Scraping a Bookstore – Part 1

Rate this post

Story: This series of articles assume you work in the IT Department of Mason Books. The Owner asks you to scrape the website of a competitor. He would like this information to gain insight into his pricing structure.

💡 Note: Before continuing, we recommend you possess, at minimum, a basic knowledge of HTML and CSS and have reviewed our articles on How to Scrape HTML tables.


Part 1 focuses on:

  • Reviewing the website to scrape.
  • Understanding HTTP Status Codes.
  • Connecting to the Books to Scrape website using the requests library.
  • Retrieving Total Pages to Scrape
  • Closing the Open Connection.

Part 2 focuses on:

  • Configuring a page URL for scraping
  • Setting a delay: time.sleep() to pause between page scrapes.
  • Looping through two (2) pages for testing purposes.

Part 3 focuses on:

  • Locating Book details.
  • Writing code to retrieve this information for all Books.
  • Saving Book details to a List.

Part 4 focuses on:

  • Cleaning up the scraped code.
  • Saving the output to a CSV file.

Preparation

Before any data manipulation can occur, three (3) new libraries will require installation.

  • The Pandas library enables access to/from a DataFrame.
  • The Requests library provides access to the HTTP requests in Python.
  • The Beautiful Soup library enables data extraction from HTML and XML files.

To install these libraries, navigate to an IDE terminal. At the command prompt ($), execute the code below. For the terminal used in this example, the command prompt is a dollar sign ($). Your terminal prompt may be different.

💡 Note: The time library is built-in with Python and does not require installation. This library contains time.sleep() and is used to set a delay between page scrapes. This code is in Part 2.

💡 Note: The urllib library is built-in with Python and does not require installation. This library contains urllib.request and is used to save images. This code is in Part 4.

💡 Note: The csv library is built-in Pandas and does not require additional installation. This library contains reader and writer methods to save data to a CSV file. This code is in Part 4.

$ pip install pandas

Hit the <Enter> key on the keyboard to start the installation process.

$ pip install requests

Hit the <Enter> key on the keyboard to start the installation process.

$ pip install beautifulsoup4

Hit the <Enter> key on the keyboard to start the installation process.

If the installations were successful, a message displays in the terminal indicating the same.

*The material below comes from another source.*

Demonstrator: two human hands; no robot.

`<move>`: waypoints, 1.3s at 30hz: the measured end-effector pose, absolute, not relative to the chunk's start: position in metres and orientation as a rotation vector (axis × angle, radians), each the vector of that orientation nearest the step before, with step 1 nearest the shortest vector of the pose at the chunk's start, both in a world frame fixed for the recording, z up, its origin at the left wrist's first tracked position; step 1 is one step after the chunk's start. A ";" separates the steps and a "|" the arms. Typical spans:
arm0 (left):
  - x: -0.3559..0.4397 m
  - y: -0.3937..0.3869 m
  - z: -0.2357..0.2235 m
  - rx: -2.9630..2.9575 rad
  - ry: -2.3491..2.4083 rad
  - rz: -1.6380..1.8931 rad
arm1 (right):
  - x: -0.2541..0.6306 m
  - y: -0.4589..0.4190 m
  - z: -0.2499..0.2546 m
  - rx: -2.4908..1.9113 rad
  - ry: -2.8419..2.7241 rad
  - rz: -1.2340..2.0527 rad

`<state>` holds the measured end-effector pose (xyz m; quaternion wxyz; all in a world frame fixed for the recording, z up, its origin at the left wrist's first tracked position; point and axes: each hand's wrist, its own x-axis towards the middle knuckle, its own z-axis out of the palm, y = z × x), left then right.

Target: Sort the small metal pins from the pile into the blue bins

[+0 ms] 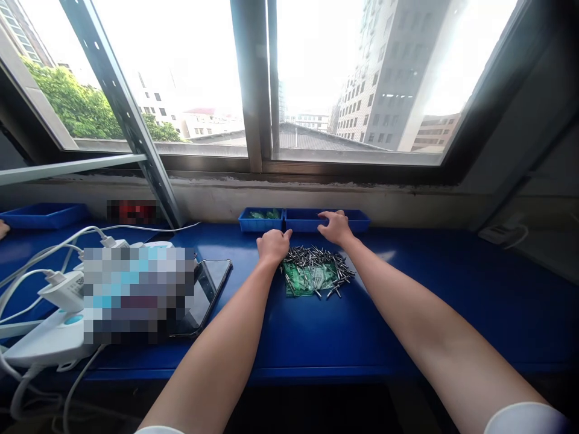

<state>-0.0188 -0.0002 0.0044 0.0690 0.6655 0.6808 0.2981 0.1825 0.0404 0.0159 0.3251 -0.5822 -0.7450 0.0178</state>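
Observation:
My left hand (273,246) is closed at the upper left edge of a pile of small metal pins (312,256). Whatever its fingers hold, if anything, is hidden. Over the front of a long blue tray (362,222) reaches my right hand (337,228), its thumb and forefinger apart and nothing clear between them. Under and among the pins lies a green-printed plastic bag (301,280). Left of the long tray, a smaller blue tray (246,224) contains green-and-clear plastic packets (271,214).
A phone (210,286) lies to the left, beside a blurred-out object and a white power strip (40,343) with plugs and cables. A metal post (156,175) rises before the window. Another blue tray (45,212) stands far left, near another person's hand (3,229).

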 end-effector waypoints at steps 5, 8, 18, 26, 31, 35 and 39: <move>-0.019 0.000 0.005 2.004 2.037 0.871 | 0.183 0.054 0.022 -1.561 -2.200 -0.039; -0.019 0.000 0.004 2.005 2.035 0.862 | 0.183 0.060 0.021 -1.596 -2.251 -0.047; -0.017 0.003 0.003 2.019 1.987 0.847 | 0.194 0.059 0.027 -1.641 -2.025 -0.141; -0.015 0.004 0.004 2.034 1.996 0.799 | 0.248 0.053 0.015 -1.911 -1.886 -0.089; -0.014 0.009 -0.001 2.165 1.876 0.734 | 0.236 0.031 0.007 -1.698 -1.707 -0.090; -0.012 0.009 -0.004 2.313 1.804 0.666 | 0.217 0.010 0.008 -1.571 -1.850 0.201; -0.009 0.007 -0.003 2.359 1.824 0.620 | 0.205 -0.004 0.006 -1.588 -2.040 0.381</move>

Feel free to view the PyCharm installation guides for the required libraries.


Add the following code to the top of each code snippet. This snippet will allow the code in this article to run error-free.

import pandas as pd
import requests
from bs4 import BeautifulSoup
import time
import urllib.request
from csv import reader, writer

Website Review

Let’s navigate to Books to Scrape and review the format.

At first glance, you will notice:

  • Book categories display on the left-hand side.
  • There are, in total, 1,000 books listed on the website.
  • Each web page shows 20 Books.
  • Each price is in £ (in this instance, the UK pound).
  • Each Book displays minimum details.
  • To view complete details for a book, click on the image or the Book Title hyperlink. This hyperlink forwards to a page containing additional book details for the selected item (see below).
  • The total number of website pages displays in the footer (Page 1 of 50).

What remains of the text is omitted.